-- Task brief --
Please restate, word for word, the lines below that begin at the one with "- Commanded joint" and end at the one with "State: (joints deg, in". Leave out all other lines.
--- Information shown Enclosed Below ---
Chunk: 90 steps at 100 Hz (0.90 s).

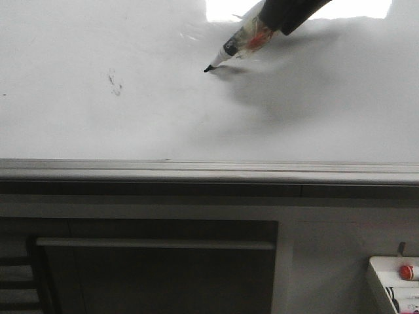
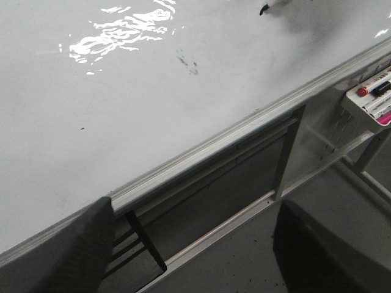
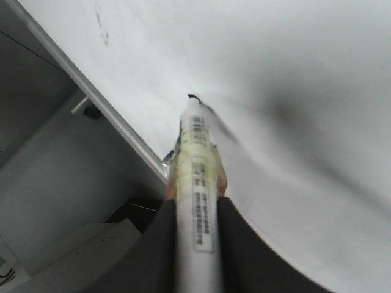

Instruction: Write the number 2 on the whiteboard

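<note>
The whiteboard [image 1: 98, 124] fills the upper front view, glossy white with faint grey smears. No number 2 is in view on it. My right gripper [image 1: 288, 13] reaches in from the top right, shut on a clear-bodied marker [image 1: 245, 39] with a white label. The marker's black tip [image 1: 208, 68] points down-left, at or just off the board. In the right wrist view the fingers [image 3: 165, 238] clamp the marker [image 3: 197, 159] on both sides. My left gripper [image 2: 195, 256] hangs open and empty below the board's lower rail [image 2: 201, 143].
A dark smudge [image 1: 116, 84] marks the board left of the marker tip. Glare [image 1: 229, 8] sits at the top edge. The grey metal rail [image 1: 209, 171] runs along the board's bottom. A small white tray [image 1: 393, 281] with red-capped items stands at lower right.
</note>
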Available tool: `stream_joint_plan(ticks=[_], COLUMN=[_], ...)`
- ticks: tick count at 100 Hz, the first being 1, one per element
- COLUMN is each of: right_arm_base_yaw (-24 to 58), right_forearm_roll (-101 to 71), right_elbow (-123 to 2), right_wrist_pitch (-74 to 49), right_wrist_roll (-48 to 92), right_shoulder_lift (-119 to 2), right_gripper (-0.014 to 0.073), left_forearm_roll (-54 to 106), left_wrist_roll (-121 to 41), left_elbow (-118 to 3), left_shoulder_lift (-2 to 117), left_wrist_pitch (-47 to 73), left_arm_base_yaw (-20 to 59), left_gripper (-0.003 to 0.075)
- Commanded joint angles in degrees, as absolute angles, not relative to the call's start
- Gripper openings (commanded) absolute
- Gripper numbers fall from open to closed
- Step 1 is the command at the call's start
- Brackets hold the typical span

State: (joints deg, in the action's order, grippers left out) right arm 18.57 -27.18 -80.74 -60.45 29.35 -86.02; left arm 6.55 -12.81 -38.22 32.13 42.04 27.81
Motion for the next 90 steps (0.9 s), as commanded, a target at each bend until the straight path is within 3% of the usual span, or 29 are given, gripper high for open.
stream_joint_plan(ticks=[1,14,43,90], right_arm_base_yaw=[16.85,16.15,21.63,17.08], right_forearm_roll=[-26.08,-26.24,-26.73,-24.52], right_elbow=[-83.49,-81.85,-77.46,-77.46], right_wrist_pitch=[-59.7,-62.98,-54.55,-61.24], right_wrist_roll=[29.17,29.17,29.17,28.92], right_shoulder_lift=[-83.75,-83.65,-86.62,-86.05], right_gripper=[0.0035,0.0035,0.0035,0.0035], left_forearm_roll=[7.05,7.05,7.05,7.05], left_wrist_roll=[-12.34,-12.34,-12.34,-12.34], left_elbow=[-39.71,-39.71,-39.71,-39.71], left_shoulder_lift=[32.19,32.19,32.19,32.19], left_wrist_pitch=[37.75,37.54,36.61,36.35], left_arm_base_yaw=[27.66,27.66,27.66,27.66], left_gripper=[0.0502,0.0502,0.0502,0.0502])
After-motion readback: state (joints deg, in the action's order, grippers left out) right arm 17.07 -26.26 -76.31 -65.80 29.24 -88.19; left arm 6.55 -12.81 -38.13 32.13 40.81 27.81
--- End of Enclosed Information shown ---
-- Answer to the exercise --
- Commanded joint angles in degrees, as absolute angles, not relative to the call's start
- Gripper openings (commanded) absolute
- Gripper numbers fall from open to closed
- Step 1 is the command at the call's start
- Brackets hold the typical span

State: (joints deg, in the action's order, grippers left out) right arm 18.57 -27.18 -80.74 -60.45 29.35 -86.02; left arm 6.55 -12.81 -38.22 32.13 42.04 27.81

Nothing else is required to complete the output.